That's pretty subversive stuff. But the point here is that he doesn't actually offer up specific policy proposals to cure the problems he's describing. That's because he's analyzing a spiritual crisis. He's not outlining programs. He's describing a malaise that he sees in the world and challenging us to fix it.
He's exhorting us (a pronoun that expressly includes politicians and world leaders) to look closely at our own behavior and its consequences. That's why his text is an "exhortation," a rumination on issues of justice and charity, not a white paper from some Washington think tank. Francis is inspired by the radical message of Jesus: "Whoever has two cloaks should share with the person who has none. And whoever has food should do likewise." (Luke 3:11)
joshcryer
(62,274 posts)6. There are Christians whose lives seem like Lent without Easter. I realize of course that joy is not expressed the same way at all times in life, especially at moments of great difficulty. Joy adapts and changes, but it always endures, even as a flicker of light born of our personal certainty that, when everything is said and done, we are infinitely loved. I understand the grief of people who have to endure great suffering, yet slowly but surely we all have to let the joy of faith slowly revive as a quiet yet firm trust, even amid the greatest distress: My soul is bereft of peace; I have forgotten what happiness is But this I call to mind, and therefore I have hope: the steadfast love of the Lord never ceases, his mercies never come to an end; they are new every morning. Great is your faithfulness It is good that one should wait quietly for the salvation of the Lord (Lam 3:17, 21-23, 26).
7. Sometimes we are tempted to find excuses and complain, acting as if we could only be happy if a thousand conditions were met. To some extent this is because our technological society has succeeded in multiplying occasions of pleasure, yet has found it very difficult to engender joy.[2] I can say that the most beautiful and natural expressions of joy which I have seen in my life were in poor people who had little to hold on to.

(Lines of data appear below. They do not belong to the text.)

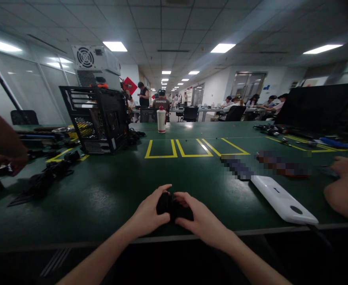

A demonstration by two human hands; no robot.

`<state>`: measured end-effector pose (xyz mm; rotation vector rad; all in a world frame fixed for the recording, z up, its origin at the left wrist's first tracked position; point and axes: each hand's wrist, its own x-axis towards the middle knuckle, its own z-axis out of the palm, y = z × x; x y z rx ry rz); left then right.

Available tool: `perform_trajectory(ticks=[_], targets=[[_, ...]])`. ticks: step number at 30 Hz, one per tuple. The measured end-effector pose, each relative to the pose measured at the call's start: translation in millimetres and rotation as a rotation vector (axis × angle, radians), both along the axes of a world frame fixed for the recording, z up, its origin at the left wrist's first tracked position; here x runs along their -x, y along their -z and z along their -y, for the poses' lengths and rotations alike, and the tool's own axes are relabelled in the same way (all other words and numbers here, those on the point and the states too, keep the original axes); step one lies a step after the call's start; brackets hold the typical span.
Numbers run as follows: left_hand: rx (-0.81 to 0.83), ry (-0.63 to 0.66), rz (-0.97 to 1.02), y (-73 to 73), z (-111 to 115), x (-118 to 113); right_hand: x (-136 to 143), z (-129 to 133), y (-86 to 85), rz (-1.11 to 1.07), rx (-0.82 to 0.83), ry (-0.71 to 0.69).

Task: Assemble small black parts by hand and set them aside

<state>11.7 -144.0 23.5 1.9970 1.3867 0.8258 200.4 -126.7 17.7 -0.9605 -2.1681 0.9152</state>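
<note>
A compact black object (pixel 170 202) sits between my two hands near the front edge of the green table (pixel 103 213). It is too dark to tell its exact kind, and its underside is hidden. My left hand (pixel 150 211) grips its left end, thumb in front and fingers behind. On the other end my right hand (pixel 199 215) is curled the same way, with the thumb low and the fingers over the top. Both hands are close together, just above or on the tabletop.
A white device (pixel 283 200) lies at right, near another person's hand (pixel 346 186). At left, another person's hand (pixel 9 163) is by black cables (pixel 48 174). An open computer case (pixel 98 122), a bottle (pixel 161 120) and yellow tape outlines (pixel 162 156) are farther back.
</note>
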Motion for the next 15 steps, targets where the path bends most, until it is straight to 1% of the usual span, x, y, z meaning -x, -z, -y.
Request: perform_trajectory(ticks=[3, 5, 7, 11, 13, 15], targets=[[-0.023, 0.047, -0.016, -4.0, 25.2, -2.3, 2.5, 21.5, 5.6, -0.177, 0.127, 0.077], [-0.014, 0.088, -0.029, -6.6, 33.8, -4.3, 8.7, 27.8, 8.1, -0.29, 0.212, 0.109], [0.001, 0.095, -0.041, -8.0, 37.6, -6.9, 17.1, 31.4, 8.8, -0.357, 0.256, 0.116], [-0.011, 0.029, -0.085, -5.6, 39.9, -8.3, 27.1, 38.3, 7.9, -0.355, 0.217, 0.121], [-0.037, -0.017, -0.129, -1.7, 42.0, -1.2, 20.7, 40.2, 8.8, -0.319, 0.167, 0.125], [-0.083, -0.109, -0.188, 4.2, 46.1, 15.5, 4.8, 38.7, 11.4, -0.265, 0.087, 0.188]])
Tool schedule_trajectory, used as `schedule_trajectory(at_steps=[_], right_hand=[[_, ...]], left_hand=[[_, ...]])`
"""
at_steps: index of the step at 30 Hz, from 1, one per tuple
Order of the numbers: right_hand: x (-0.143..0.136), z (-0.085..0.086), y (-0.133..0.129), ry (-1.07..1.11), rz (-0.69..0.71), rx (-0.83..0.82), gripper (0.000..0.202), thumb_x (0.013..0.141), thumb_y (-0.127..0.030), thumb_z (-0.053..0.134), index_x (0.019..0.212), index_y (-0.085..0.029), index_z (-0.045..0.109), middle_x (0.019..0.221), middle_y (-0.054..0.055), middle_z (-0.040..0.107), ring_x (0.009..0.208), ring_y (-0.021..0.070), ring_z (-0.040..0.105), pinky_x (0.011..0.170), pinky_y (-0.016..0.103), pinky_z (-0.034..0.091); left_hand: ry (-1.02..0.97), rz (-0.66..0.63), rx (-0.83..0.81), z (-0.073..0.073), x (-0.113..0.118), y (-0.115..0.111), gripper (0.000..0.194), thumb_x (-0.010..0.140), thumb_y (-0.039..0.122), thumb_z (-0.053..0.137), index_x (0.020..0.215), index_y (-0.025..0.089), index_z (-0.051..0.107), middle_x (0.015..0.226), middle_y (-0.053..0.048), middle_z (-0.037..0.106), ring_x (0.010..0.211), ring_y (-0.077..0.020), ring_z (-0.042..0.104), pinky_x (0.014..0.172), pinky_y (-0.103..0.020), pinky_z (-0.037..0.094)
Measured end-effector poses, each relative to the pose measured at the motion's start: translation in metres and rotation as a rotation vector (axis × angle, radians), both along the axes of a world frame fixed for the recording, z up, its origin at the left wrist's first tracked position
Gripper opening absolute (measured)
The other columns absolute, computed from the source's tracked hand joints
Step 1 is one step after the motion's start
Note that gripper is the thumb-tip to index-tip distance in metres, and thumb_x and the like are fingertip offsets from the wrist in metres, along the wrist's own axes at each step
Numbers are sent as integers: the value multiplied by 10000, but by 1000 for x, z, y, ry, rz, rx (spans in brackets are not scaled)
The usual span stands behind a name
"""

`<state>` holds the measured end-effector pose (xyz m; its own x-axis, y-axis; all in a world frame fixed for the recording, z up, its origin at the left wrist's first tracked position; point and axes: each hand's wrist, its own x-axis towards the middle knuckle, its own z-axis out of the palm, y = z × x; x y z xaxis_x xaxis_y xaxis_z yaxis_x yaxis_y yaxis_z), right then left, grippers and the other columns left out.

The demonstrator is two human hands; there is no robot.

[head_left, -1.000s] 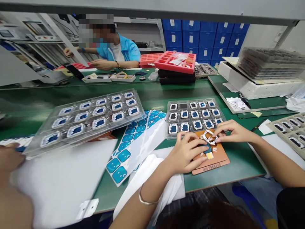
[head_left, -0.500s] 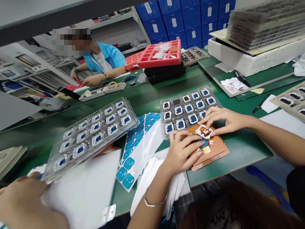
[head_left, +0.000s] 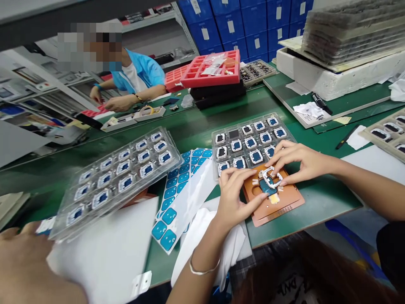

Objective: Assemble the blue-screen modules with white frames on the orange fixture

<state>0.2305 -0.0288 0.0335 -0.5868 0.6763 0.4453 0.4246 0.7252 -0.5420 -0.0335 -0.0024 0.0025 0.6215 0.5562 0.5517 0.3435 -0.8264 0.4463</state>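
My right hand [head_left: 292, 162] pinches a white squarish frame [head_left: 265, 176] between thumb and fingers. The frame is tilted over a dark blue rounded pad [head_left: 268, 189] on an orange fixture plate [head_left: 291, 198]. My left hand [head_left: 236, 190] rests at the plate's left side with fingers spread. Its thumb reaches to the pad's lower edge; whether it presses on it I cannot tell. Pale tabs and a yellow patch [head_left: 274, 198] show around the pad. Behind the plate, partly covered by my hands, lies a clear tray [head_left: 228, 158] of similar white frames with dark or blue centres.
Left of me are sheets of blue stickers [head_left: 169, 216], a white cloth [head_left: 199, 228] and stacked clear trays [head_left: 171, 169]. A co-worker's blurred hand [head_left: 31, 261] is at lower left. Another person [head_left: 139, 76] works across the green bench [head_left: 196, 126]. Red trays [head_left: 215, 78] stand behind.
My left hand's fingers have drawn back left from the blue pad, uncovering more of it. My right hand still holds the frame, now slightly lower over the pad. The co-worker's hand at lower left has shifted.
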Motion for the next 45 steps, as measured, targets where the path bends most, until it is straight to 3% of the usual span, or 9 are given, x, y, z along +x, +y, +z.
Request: schedule_trajectory(at_steps=[9,20,38,45], right_hand=[[-5,-2,-6,-66,-61,104,250,872,-449,712,938,-211,750,1143,56,715,996,243,544,868,417,436],[-13,-6,-9,8,-55,177,230,862,-411,727,889,-183,739,1073,66,732,845,213,508,768,369,438],[-22,-13,-14,2,-73,172,215,855,-392,722,874,-178,738,1073,81,731,816,206,517,761,379,432],[-21,-14,-15,6,-80,178,206,845,-382,742,893,-182,743,1077,85,734,860,217,543,777,388,449]], left_hand=[[10,-33,-14,1,1,0,413,864,495,665,1162,225,571,1114,-74,657,1055,-260,494,939,-443,409],[26,-43,-19,0,1,1,404,868,479,665,1169,224,581,1122,-77,657,1059,-261,501,950,-446,385],[48,-38,-4,-2,-1,0,396,786,385,765,1125,223,638,1159,-78,645,1075,-265,480,948,-445,405],[48,-18,-24,0,0,-1,383,806,450,733,1113,234,658,1150,-84,648,1079,-275,483,959,-475,415]])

I also think of the real joy shown by others who, even amid pressing professional obligations, were able to preserve, in detachment and simplicity, a heart full of faith. In their own way, all these instances of joy flow from the infinite love of God, who has revealed himself to us in Jesus Christ. I never tire of repeating those words of Benedict XVI which take us to the very heart of the Gospel: Being a Christian is not the result of an ethical choice or a lofty idea, but the encounter with an event, a person, which gives life a new horizon and a decisive direction.[3]
You shouldn't want things, you should be happy being poor, basically, the freaking tenants of the class system the church has espoused and perpetuated for centuries.
And of course, the really sad part is here:
Oops. The workforce is reduced by automation. Yaknow, the technology he denounces as the second thing he literally says.
Status quo, of course. Dear Pope, do you not know what Christ meant when he said Render unto Caesar?
Fortinbras Armstrong
(4,473 posts)The first bit you quote does not say "the poor should be happy in their poverty". To quote the first sentence, which you give in bold, "The great danger in todays world, pervaded as it is by consumerism, is the desolation and anguish born of a complacent yet covetous heart, the feverish pursuit of frivolous pleasures, and a blunted conscience." He is decrying consumerism, a "feverish pursuit" of "stuff". He goes on to give essentially the same message St. Paul gives in Philippians 4:4-7
Rejoice in the Lord always; again I will say, Rejoice. Let your gentleness be known to everyone. The Lord is near. Do not worry about anything, but in everything by prayer and supplication with thanksgiving let your requests be made known to God. And the peace of God, which surpasses all understanding, will guard your hearts and your minds in Christ Jesus.
He is saying that such joyfulness is the proper attitude for the Christian.
Section 204 is not "sad". It is, in fact, a denunciation of the unfettered free-market capitalism that discards workers in search of greater profits. One would think that any DUer would applaud what he is saying.
And he is most certainly NOT calling for "status quo" in section 220. He is saying that it is a "moral obligation" for everyone to work for the betterment of society. You are so seriously misreading this one as to have him saying the exact opposite of what he is saying.
joshcryer
(62,274 posts)Automation is causing such a worker disparity, and it's only going to get worse. Look at how, a recent example for strikers, McDonalds is already extremely automated as it is.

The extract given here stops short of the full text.